Promote a Worker to a Schedulable Control Plane

End-to-end procedure for converting a bare-metal worker into a third (or replacement) control-plane node, while removing an existing control plane (typically a VM master that needs to retire).

The worked example below promotes worker2.${SECRET_DOMAIN} and retires the VM master2.${SECRET_DOMAIN}. Substitute names freely β€” nothing in the procedure is specific to those hosts.

Why this exists

The control plane in this cluster runs three etcd voters. When two of those live on the same physical host (e.g. master2 + master3 as VMs on one box), one hardware failure costs you etcd quorum. Promoting a bare-metal worker into the control-plane pool fixes that without changing the etcd voter count.

The promoted node stays schedulable β€” control-plane and worker roles are stacked on the same host, the same way master1 already runs in this cluster.

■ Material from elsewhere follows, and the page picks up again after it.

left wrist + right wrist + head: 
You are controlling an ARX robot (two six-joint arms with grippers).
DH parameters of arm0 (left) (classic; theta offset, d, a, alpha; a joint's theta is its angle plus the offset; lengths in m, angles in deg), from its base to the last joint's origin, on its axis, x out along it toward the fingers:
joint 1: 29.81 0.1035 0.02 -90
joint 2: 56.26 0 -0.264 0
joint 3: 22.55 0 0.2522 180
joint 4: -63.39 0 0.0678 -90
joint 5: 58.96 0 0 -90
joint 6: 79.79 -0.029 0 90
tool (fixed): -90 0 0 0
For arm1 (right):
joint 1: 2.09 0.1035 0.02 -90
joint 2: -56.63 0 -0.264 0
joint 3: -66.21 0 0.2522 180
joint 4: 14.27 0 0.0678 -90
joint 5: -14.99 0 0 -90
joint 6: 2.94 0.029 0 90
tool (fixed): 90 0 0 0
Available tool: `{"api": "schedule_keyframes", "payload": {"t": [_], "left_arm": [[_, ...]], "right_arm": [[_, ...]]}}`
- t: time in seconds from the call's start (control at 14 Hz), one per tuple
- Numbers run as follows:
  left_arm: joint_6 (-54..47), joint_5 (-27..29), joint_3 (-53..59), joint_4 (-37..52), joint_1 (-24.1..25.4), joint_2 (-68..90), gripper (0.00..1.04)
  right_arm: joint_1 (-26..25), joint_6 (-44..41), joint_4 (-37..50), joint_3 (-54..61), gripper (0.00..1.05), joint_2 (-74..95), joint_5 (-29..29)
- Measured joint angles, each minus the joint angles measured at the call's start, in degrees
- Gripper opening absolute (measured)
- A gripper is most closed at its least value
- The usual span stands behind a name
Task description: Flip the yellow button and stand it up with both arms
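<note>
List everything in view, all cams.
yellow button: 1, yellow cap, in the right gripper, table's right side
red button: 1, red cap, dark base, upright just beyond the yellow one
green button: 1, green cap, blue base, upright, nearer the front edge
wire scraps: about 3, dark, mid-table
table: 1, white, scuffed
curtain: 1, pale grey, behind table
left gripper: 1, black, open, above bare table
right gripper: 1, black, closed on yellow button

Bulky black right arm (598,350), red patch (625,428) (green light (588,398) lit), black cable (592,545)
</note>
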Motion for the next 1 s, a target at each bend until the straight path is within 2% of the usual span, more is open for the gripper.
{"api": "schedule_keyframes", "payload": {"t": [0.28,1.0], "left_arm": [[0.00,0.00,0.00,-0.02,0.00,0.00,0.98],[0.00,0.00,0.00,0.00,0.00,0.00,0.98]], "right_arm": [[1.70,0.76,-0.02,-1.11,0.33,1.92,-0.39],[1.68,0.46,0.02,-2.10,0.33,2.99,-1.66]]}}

What you need to know first

This cluster is kubeadm + kube-vip + cri-o + Cilium on CentOS Stream. Relevant facts:

  • Control-plane VIP is 192.168.6.1:6443 (kube-vip). Clients keep their kubeconfigs unchanged through this whole procedure.
  • kube-vip is a static pod under /etc/kubernetes/manifests/kube-vip.yaml on every control-plane node. New control planes need this file themselves; see init/kube-vip.sh for the canonical generator.
  • kubelet-csr-approver is running, so node CSRs auto-approve. Manual approval (init/approve-csrs.sh) is the fallback.
  • kubeadm-config ConfigMap in kube-system carries the list of control-plane endpoints. Old members must be removed from it.

Hostname strategy

"Convert worker2 to master2" can mean two things. Default to (a) unless you have a concrete reason to rename:

  • (a) Promote in place. Keep the hostname (worker2.${SECRET_DOMAIN}). The master/worker prefix is purely cosmetic; the node-role.kubernetes.io/control-plane label is what matters.
  • (b) Rename to masterN.${SECRET_DOMAIN}. Requires regenerating client certs, a new etcd member name, a new kube-vip pod identity, and DNS coordination. High risk, no functional gain.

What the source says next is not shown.